Thereafter, and on November 4, 1955, the said lower court filed with this Court a certificate bearing date of November 3, 1955, setting forth that “in accordance with the * * * provisions of said ‘Writ of Mandamus’ it is so ordered, adjudged and decreed.” The lower court further certified to this Court under said date that the Clerk of that court had also complied with the terms of our Writ of Mandamus insofar as he was directed to do so, as evidenced by the certificate of compliance executed by said Clerk.

This Court was thus formally advised, and therefore must and does assume, that each and every pleading referred to in our said Writ of Mandamus issued in Proceeding No. 14378, along with “all other cross-claims, third party complaints, interventions and interpleaders, motions and proceedings in said Action No. 13979,” which under our said Writ were directed to be dismissed by the lower court, were in fact dismissed by that court under its judgment and decree of November 3, 1955, just above noted.

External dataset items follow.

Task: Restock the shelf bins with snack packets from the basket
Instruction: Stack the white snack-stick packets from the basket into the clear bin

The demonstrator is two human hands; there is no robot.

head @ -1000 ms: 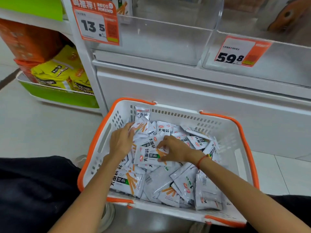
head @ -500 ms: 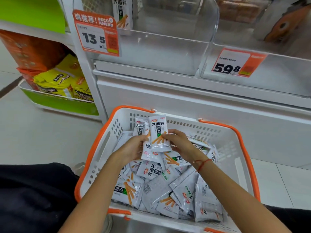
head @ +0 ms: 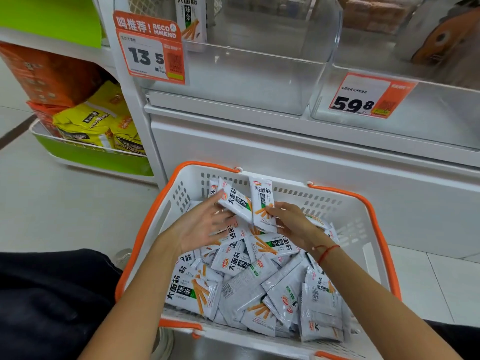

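Observation:
A white basket with an orange rim (head: 145, 224) stands on the floor below the shelf, filled with several white snack packets (head: 233, 281). My right hand (head: 291, 222) pinches one packet (head: 262, 201) upright above the pile. My left hand (head: 200, 224) lies beside it, fingers spread under and against a tilted packet (head: 233, 203). Above, a clear shelf bin (head: 246, 76) with a 13.5 price tag (head: 150, 48) holds one matching packet (head: 191, 19) at its back left.
A second clear bin (head: 415, 105) with a 59.8 tag sits to the right. A green shelf tray with yellow and orange bags (head: 93, 126) stands to the left. My dark trouser leg (head: 52, 302) is beside the basket's left side.
Both hands rose from the pile, the right lifting one packet upright and the left gathering another. The view tilted up, showing more of the shelf bins.

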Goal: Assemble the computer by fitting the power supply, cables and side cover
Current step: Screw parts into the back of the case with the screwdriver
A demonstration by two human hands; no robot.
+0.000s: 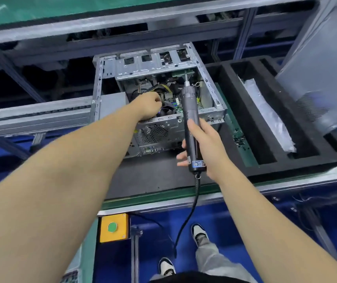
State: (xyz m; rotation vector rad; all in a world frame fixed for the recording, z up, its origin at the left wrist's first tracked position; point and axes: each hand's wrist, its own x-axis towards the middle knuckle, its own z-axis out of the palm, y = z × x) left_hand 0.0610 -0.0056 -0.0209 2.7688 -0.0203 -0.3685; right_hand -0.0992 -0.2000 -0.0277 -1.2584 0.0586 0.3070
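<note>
At centre, on the black mat point(155, 176): open computer case point(159, 94). At 10 o'clock inside, left hand point(150, 106), fingers curled among cables point(159, 89), hold unclear. At 5 o'clock, right hand point(204, 148) gripping electric screwdriver point(191, 121), bit pointing into case.

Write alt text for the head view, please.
A person's right hand holds an electric screwdriver over an open computer case while the left hand reaches inside it. The case lies on a black foam tray.
</note>
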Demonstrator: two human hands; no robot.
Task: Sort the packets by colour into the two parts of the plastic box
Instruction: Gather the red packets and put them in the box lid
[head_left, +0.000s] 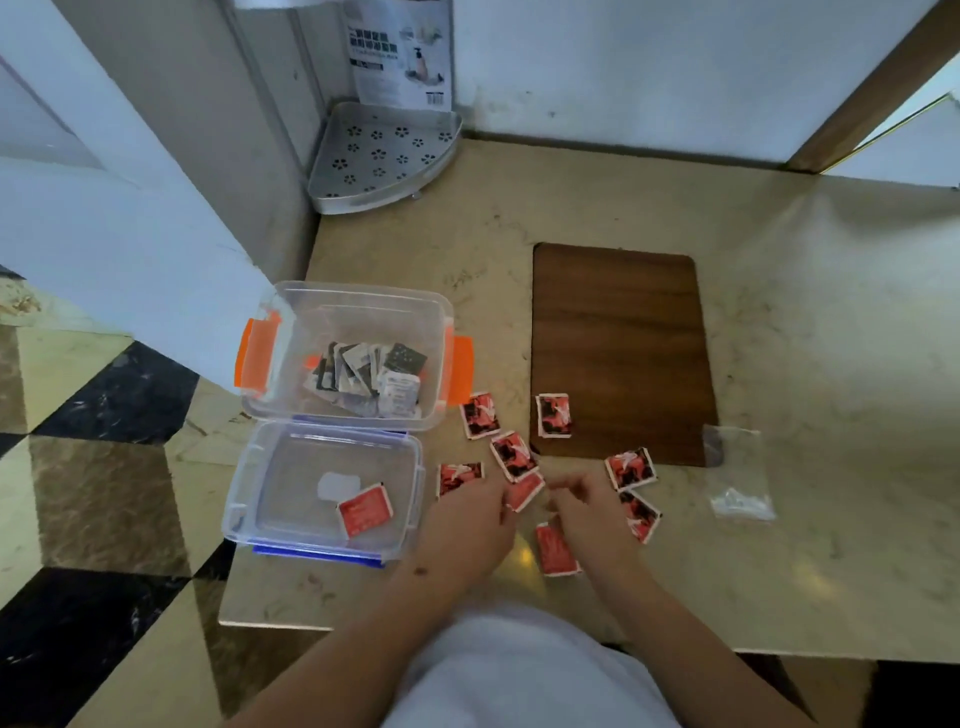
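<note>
A clear plastic box (291, 312) with orange clips stands open at the table's left; several black and white packets (369, 376) lie in its deep part. Its flat lid part (280, 499) lies nearer me with one red packet (363, 509) in it. Several red packets (480, 414) are scattered on the table to the right of the box. My left hand (467, 525) pinches a red packet (524, 491) at its fingertips. My right hand (589, 514) hovers beside it, fingers curled over the table, with red packets (556, 551) under and around it.
A dark wooden board (618, 353) lies on the table behind the packets, one red packet (554, 415) on its near left corner. A clear plastic bag (737, 478) lies at the right. A white perforated corner shelf (379, 156) leans in the far corner. The table's edge runs just left of the box.
</note>
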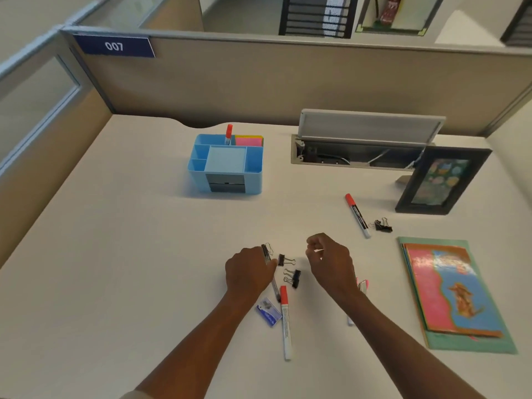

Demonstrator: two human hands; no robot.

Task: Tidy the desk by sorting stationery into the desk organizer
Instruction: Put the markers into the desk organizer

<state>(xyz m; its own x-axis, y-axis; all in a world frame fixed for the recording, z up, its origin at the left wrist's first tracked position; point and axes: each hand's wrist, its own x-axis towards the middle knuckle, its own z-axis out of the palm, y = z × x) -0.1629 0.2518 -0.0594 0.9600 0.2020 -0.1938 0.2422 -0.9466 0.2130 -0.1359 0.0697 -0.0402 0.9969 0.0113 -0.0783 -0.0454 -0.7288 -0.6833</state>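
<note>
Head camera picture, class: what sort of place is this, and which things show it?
Probably an office cubicle: beige partition walls with a blue "007" number plate, an open cable hatch in the pale desk, and a blue plastic desk organizer.

My left hand (249,272) knuckles-up, fingers curled downward, my right hand (331,260) beside it, raised, fingers loosely curled
</note>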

Aside from the command in our above noted Writ of Mandamus which directed the judge of the lower court to forthwith dismiss Action No. 5421 and all pleadings and proceedings in that action, our said Writ also ordered and directed the dismissal of certain pleadings in Action No. 13979. Action No. 13979 was frequently referred to in our (latest) decision in Proceeding No. 14378 as the “note case,” 2 (see 196 F.2d at pages 354, 362, 363, 364, 365, 367, 370, 376, 377, 385) and for convenience that term may be used herein to identify Action No. 13979. It is still pending in the lower court.

We cite in the margin the several reported opinions and decisions of the lower court,3 and any reference herein to that court is also intended to apply to [753]*753and include its presiding judge. The latest reported decision of the lower court was dated September 16, 1954, and appears in 122 F.Supp. 960.